* EXERCISE REQUIREMENTS:
Where the data below begins, start duplicating lines exactly, and finish with the line containing "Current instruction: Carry"; add nothing else. Leave the pictures out.

[[ MATERIALS PROVIDED, beginning ]]

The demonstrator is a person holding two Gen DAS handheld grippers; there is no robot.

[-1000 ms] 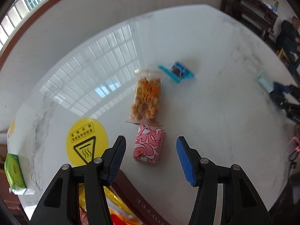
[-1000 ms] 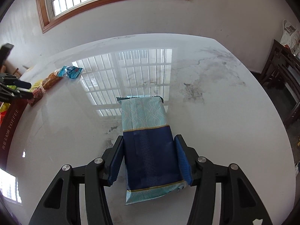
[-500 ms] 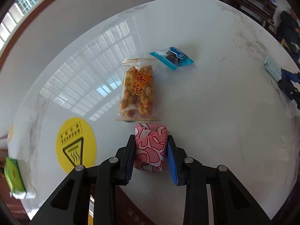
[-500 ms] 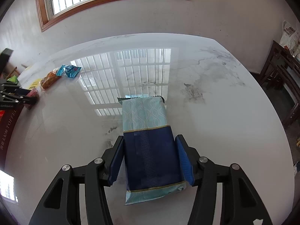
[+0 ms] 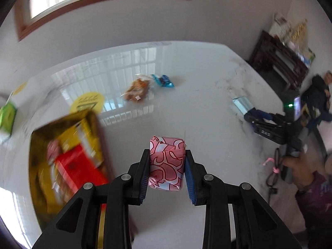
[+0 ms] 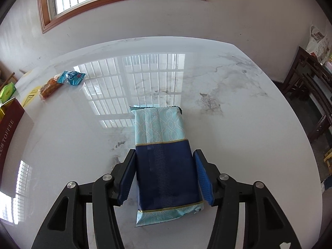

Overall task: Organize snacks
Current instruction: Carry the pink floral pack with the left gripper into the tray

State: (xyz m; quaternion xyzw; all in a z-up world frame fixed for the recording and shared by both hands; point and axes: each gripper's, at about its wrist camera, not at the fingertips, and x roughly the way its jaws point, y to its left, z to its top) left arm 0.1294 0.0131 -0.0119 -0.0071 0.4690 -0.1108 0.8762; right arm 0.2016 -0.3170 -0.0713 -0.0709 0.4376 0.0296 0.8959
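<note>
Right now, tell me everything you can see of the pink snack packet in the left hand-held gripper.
The pink snack packet is a small blocky parcel in glossy wrapper, pink with dark red swirl outlines and pale patches, its folded flaps on top. The left hand-held gripper is shut on its two sides, blue pads pressing in. It appears lifted off the white marble table, beside the open snack box.

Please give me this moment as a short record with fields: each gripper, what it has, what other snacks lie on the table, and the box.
left gripper: shut on the pink wrapped snack, lifted above the table
right gripper: open around the blue packet, which lies flat; right pad apart from it
loose snacks: orange snack bag and small blue packet, side by side
box: open, blurred, red and yellow packs inside
green pack: at the table's left edge
</note>
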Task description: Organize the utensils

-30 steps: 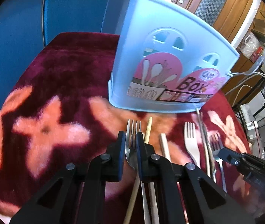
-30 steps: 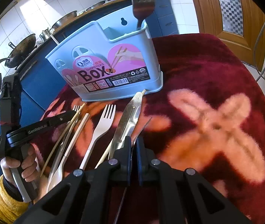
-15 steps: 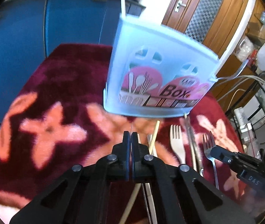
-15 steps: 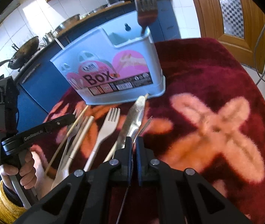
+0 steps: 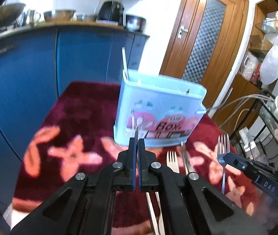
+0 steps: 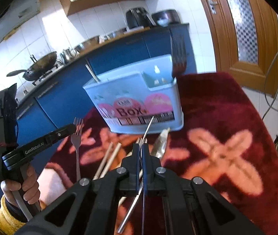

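In the left wrist view the left gripper (image 5: 136,146) sits at lower centre, its jaws pressed nearly together on a thin metal edge that pokes up between them; the right wrist view shows this to be a fork (image 6: 77,137), held tines-up at centre left by the left gripper (image 6: 72,127). The pale blue utensil box (image 5: 158,111) stands upright on the dark red flowered tabletop (image 5: 74,117) just above the jaws in the frame, slightly blurred, with a pale stick (image 5: 125,62) rising from its left corner.

In the right wrist view the right gripper (image 6: 140,146) is at lower centre, jaws narrow and clamped on a thin metal utensil (image 6: 147,129) whose slim end points up toward the utensil box (image 6: 139,105) and whose other end hangs below the jaws. A dark fork (image 6: 178,58) stands tines-up in the right compartment of the box. On the tabletop (image 6: 227,107) between box and jaws lie wooden chopsticks (image 6: 109,156) and a flat metal piece (image 6: 161,143), close together.

In the left wrist view the right gripper (image 5: 222,155) enters from the right edge, beside a light fork (image 5: 171,160) lying on the cloth at lower right
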Demonstrator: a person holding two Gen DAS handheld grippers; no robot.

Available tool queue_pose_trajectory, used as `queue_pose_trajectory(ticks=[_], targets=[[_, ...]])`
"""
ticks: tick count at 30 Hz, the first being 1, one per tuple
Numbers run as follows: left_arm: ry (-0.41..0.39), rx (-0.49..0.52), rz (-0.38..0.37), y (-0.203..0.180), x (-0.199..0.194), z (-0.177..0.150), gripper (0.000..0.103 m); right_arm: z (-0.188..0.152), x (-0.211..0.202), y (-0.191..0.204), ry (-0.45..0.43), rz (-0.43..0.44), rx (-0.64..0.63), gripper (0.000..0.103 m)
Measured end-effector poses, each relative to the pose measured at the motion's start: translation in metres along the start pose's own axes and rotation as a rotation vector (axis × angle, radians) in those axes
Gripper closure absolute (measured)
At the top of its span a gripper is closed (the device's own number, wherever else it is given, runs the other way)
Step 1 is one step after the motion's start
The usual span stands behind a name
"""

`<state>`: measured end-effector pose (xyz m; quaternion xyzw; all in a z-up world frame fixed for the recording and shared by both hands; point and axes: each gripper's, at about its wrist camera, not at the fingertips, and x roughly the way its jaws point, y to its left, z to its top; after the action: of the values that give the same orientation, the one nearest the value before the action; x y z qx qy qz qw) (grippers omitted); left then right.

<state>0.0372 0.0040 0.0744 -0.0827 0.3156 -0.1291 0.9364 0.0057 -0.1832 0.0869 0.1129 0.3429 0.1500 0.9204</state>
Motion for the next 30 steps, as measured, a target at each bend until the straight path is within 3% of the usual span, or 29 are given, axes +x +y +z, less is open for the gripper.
queue_pose_trajectory(ticks=[12, 30], targets=[[-0.151, 0.009, 0.001, -0.001, -0.042, 0.036, 0.103, 0.019, -0.029, 0.018, -0.143, -0.014, -0.023, 0.100], [-0.321, 0.104, 0.064, -0.022, -0.080, 0.120, 0.103, 0.037, -0.040, 0.020, -0.180, -0.015, -0.026, 0.100]])
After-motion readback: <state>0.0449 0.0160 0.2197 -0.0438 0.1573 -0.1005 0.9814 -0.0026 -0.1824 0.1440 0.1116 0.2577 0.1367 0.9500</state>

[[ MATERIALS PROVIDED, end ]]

* OUTPUT BELOW:
The demonstrator is a person holding two Gen DAS handheld grippers; there is no robot.

[-1000 ms] 
[-1000 ms] 
[-500 ms] 
[-500 ms] 
[+0 ms] 
[+0 ms] 

Overall task: Organize snacks
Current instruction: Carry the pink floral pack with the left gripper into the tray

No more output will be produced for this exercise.